Essa síndrome ocorre devido a mutações no gene SYNGAP1, localizado no cromossomo 6. A maioria das mutações acontece de forma espontânea (de novo), sem histórico familiar, e o modo de herança é autossômico dominante, o que significa que uma única cópia alterada do gene pode causar a doença.
Sintomas
Os sintomas podem variar de intensidade entre os pacientes. Os sintomas mais comuns são:
- Atraso no desenvolvimento neuropsicomotor
- Deficiência intelectual variável
- Hipotonia
- Epilepsia de difícil controle
- Características do Transtorno do Espectro Autista (TEA)
- Alterações comportamentais
- Alterações no sono
Diagnóstico
O diagnóstico da síndrome relacionada ao SYNGAP1 é feito por meio de exames genéticos, principalmente o sequenciamento do exoma ou painéis genéticos específicos, que identificam mutações no gene SYNGAP1.

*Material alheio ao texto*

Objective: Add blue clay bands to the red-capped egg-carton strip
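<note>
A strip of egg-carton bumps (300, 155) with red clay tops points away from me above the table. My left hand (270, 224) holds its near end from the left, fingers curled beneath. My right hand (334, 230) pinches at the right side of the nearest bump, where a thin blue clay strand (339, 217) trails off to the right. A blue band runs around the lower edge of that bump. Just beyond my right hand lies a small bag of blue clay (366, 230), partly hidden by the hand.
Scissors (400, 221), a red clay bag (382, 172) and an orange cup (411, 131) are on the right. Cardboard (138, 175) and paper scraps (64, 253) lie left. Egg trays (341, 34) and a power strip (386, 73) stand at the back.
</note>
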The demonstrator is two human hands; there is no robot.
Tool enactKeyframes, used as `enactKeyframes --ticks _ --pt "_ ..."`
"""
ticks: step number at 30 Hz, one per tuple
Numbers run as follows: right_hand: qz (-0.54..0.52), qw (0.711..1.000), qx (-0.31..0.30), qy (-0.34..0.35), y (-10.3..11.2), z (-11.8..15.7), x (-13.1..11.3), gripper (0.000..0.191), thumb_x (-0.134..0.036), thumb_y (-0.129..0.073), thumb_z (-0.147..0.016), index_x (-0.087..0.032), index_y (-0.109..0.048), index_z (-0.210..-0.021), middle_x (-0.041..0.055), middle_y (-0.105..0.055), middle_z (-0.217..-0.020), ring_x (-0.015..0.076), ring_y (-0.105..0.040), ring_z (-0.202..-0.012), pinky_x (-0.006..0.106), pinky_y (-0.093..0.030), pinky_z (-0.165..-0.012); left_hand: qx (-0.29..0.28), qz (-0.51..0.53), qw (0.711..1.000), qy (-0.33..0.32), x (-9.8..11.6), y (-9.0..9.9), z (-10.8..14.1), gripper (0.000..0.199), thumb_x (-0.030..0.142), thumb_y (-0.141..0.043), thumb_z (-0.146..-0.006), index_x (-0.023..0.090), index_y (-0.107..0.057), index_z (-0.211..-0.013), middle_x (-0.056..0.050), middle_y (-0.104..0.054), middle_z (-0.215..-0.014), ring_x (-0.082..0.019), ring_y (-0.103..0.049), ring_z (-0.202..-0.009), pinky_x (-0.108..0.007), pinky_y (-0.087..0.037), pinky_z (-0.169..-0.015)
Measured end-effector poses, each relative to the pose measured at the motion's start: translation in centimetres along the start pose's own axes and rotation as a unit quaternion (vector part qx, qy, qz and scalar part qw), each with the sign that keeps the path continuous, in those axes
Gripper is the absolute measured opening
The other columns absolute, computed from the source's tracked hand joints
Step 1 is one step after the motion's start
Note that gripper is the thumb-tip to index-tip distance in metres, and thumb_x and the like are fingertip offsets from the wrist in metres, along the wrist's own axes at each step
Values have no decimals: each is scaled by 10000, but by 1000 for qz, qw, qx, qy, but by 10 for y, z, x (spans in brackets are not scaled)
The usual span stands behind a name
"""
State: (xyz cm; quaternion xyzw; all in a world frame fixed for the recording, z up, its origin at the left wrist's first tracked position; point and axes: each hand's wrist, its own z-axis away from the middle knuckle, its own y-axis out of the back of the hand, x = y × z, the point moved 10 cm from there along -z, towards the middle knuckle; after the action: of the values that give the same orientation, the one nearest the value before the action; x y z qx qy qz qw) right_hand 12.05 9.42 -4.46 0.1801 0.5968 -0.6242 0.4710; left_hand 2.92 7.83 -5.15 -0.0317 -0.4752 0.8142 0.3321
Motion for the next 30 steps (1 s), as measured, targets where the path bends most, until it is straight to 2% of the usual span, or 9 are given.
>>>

É fundamental considerar a síndrome relacionada ao SYNGAP1 em pacientes com TEA sindrômico, especialmente quando há atraso global do desenvolvimento, convulsões ou hipotonia associadas.
Tratamento
O tratamento da síndrome relacionada ao SYNGAP1 é sintomático e multidisciplinar, com uso de medicamentos anticonvulsivantes para controlar as crises epilépticas, além de terapias de reabilitação como fonoaudiologia, fisioterapia e terapia ocupacional para estimular o desenvolvimento.